> How to complete this task
Output all of the data exactly as it appears, but leave out any pictures it contains.

==================================================

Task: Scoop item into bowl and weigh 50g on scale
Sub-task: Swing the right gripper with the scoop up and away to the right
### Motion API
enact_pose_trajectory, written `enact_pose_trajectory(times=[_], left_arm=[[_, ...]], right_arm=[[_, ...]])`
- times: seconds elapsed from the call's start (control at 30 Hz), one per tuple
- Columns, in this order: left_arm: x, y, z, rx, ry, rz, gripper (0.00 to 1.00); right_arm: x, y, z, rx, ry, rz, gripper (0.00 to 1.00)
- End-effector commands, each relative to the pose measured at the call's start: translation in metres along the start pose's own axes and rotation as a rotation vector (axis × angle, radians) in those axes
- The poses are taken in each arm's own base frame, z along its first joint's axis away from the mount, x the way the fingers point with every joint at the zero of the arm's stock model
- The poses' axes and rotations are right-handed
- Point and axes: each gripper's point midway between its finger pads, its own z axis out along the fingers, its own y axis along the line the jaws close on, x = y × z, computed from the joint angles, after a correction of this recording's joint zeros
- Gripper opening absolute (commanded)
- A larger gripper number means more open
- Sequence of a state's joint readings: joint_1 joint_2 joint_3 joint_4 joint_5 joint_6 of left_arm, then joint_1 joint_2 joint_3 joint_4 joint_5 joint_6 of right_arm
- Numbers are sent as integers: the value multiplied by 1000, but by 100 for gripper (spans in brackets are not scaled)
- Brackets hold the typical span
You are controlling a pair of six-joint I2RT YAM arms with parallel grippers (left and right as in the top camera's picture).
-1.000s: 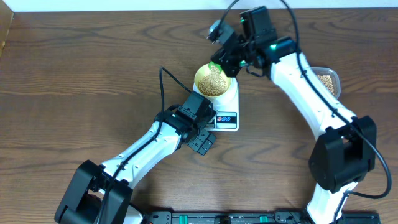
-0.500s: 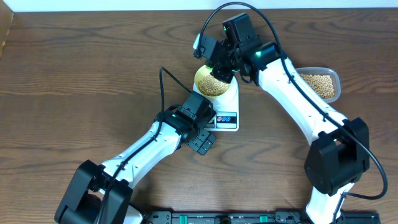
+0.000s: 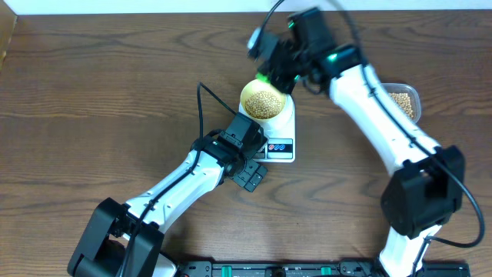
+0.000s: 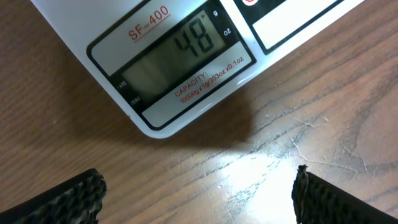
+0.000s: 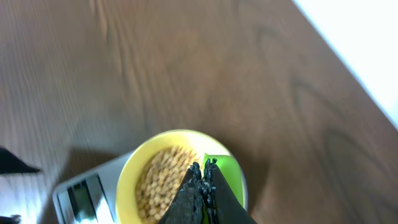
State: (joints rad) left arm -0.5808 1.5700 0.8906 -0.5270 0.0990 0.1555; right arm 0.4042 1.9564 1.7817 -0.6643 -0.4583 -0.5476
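The pale yellow bowl point(image 3: 264, 101) stands on the white scale point(image 3: 281, 146) and holds a heap of tan beans point(image 3: 265, 100). My right gripper point(image 3: 274, 71) hovers over the bowl's far rim, shut on a green scoop point(image 3: 264, 78). In the right wrist view, the shut fingers point(image 5: 204, 167) pinch the green scoop point(image 5: 227, 171) above the bowl point(image 5: 126, 180) and its beans point(image 5: 163, 179). My left gripper point(image 3: 250, 175) is open and empty just in front of the scale. In the left wrist view, the scale's display point(image 4: 186, 50) reads 48, and the open fingers point(image 4: 199, 199) rest over bare wood.
A clear plastic tub point(image 3: 405, 105) with more beans sits to the right, partly hidden behind my right arm. The table is dark wood, with a white wall edge along the back. A black cable point(image 3: 209, 104) runs from my left arm.
My right gripper moved left over the bowl with the scoop, then swung back a little to the right. The left arm has not moved.
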Motion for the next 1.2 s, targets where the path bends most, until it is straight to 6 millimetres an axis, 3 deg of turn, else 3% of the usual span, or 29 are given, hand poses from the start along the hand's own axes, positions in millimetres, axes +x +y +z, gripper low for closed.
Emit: enact_pose_trajectory(times=[0.0,0.13,0.37,0.63,0.77,0.93,1.17], left_arm=[[3,0,2,-1,13,8,98],[3,0,2,-1,13,8,98],[3,0,2,-1,13,8,98],[3,0,2,-1,13,8,98],[3,0,2,-1,13,8,98],[3,0,2,-1,13,8,98],[3,0,2,-1,13,8,98]], right_arm=[[-34,-24,-46,-42,-168,126,1],[-31,-62,-76,-11,-240,221,1],[-8,-142,-130,181,-334,254,1],[-4,-242,-218,618,-472,171,1],[-3,-269,-257,777,-537,186,1],[-3,-289,-290,943,-592,229,1],[-12,-296,-310,1065,-635,215,1]])
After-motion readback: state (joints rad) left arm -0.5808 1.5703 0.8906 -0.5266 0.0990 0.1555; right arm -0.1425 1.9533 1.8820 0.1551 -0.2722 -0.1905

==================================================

> Answer to this task
Task: Scoop item into bowl and weigh 50g on scale
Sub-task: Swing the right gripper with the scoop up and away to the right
### Motion API
enact_pose_trajectory, written `enact_pose_trajectory(times=[_], left_arm=[[_, ...]], right_arm=[[_, ...]])`
- times: seconds elapsed from the call's start (control at 30 Hz), one per tuple
- Columns, in this order: left_arm: x, y, z, rx, ry, rz, gripper (0.00 to 1.00); right_arm: x, y, z, rx, ry, rz, gripper (0.00 to 1.00)
- End-effector commands, each relative to the pose measured at the call's start: translation in metres along the start pose's own axes and rotation as a rotation vector (axis × angle, radians) in those axes
- The poses are taken in each arm's own base frame, z along its first joint's axis away from the mount, x the way the fingers point with every joint at the zero of the arm's stock model
- The poses' axes and rotations are right-handed
- Point and axes: each gripper's point midway between its finger pads, its own z axis out along the fingers, its own y axis along the line the jaws close on, x = y × z, computed from the joint angles, after a correction of this recording's joint zeros
- Gripper opening absolute (commanded)
- A larger gripper number means more open
- Sequence of a state's joint readings: joint_1 joint_2 joint_3 joint_4 joint_5 joint_6 of left_arm, then joint_1 joint_2 joint_3 joint_4 joint_5 joint_6 of right_arm
- Numbers are sent as integers: the value multiplied by 1000, but by 100 for gripper (spans in brackets are not scaled)
- Brackets hold the typical span
You are controlling a pair of six-joint I2RT YAM arms with parallel grippers (left and right as in the top camera's picture).
-1.000s: 
-0.500s: 
+0.000s: 
+0.000s: 
+0.000s: 
State: (joints rad) left arm -0.5808 1.5700 0.8906 -0.5270 0.0990 0.1555; right arm 0.4042 1.9564 1.7817 -0.6643 -0.4583 -0.5476
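The pale yellow bowl point(image 3: 264, 101) stands on the white scale point(image 3: 281, 146) and holds a heap of tan beans point(image 3: 265, 100). My right gripper point(image 3: 274, 71) hovers over the bowl's far rim, shut on a green scoop point(image 3: 264, 78). In the right wrist view, the shut fingers point(image 5: 204, 167) pinch the green scoop point(image 5: 227, 171) above the bowl point(image 5: 126, 180) and its beans point(image 5: 163, 179). My left gripper point(image 3: 250, 175) is open and empty just in front of the scale. In the left wrist view, the scale's display point(image 4: 186, 50) reads 48, and the open fingers point(image 4: 199, 199) rest over bare wood.
A clear plastic tub point(image 3: 405, 105) with more beans sits to the right, partly hidden behind my right arm. The table is dark wood, with a white wall edge along the back. A black cable point(image 3: 209, 104) runs from my left arm.
My right gripper moved left over the bowl with the scoop, then swung back a little to the right. The left arm has not moved.
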Motion for the next 1.2 s, targets where the path bends most, until it is straight to 6 millimetres an axis, 3 deg of turn, else 3% of the usual span, or 29 are given, hand poses from the start along the hand's own axes, positions in millimetres, axes +x +y +z, gripper low for closed.
Emit: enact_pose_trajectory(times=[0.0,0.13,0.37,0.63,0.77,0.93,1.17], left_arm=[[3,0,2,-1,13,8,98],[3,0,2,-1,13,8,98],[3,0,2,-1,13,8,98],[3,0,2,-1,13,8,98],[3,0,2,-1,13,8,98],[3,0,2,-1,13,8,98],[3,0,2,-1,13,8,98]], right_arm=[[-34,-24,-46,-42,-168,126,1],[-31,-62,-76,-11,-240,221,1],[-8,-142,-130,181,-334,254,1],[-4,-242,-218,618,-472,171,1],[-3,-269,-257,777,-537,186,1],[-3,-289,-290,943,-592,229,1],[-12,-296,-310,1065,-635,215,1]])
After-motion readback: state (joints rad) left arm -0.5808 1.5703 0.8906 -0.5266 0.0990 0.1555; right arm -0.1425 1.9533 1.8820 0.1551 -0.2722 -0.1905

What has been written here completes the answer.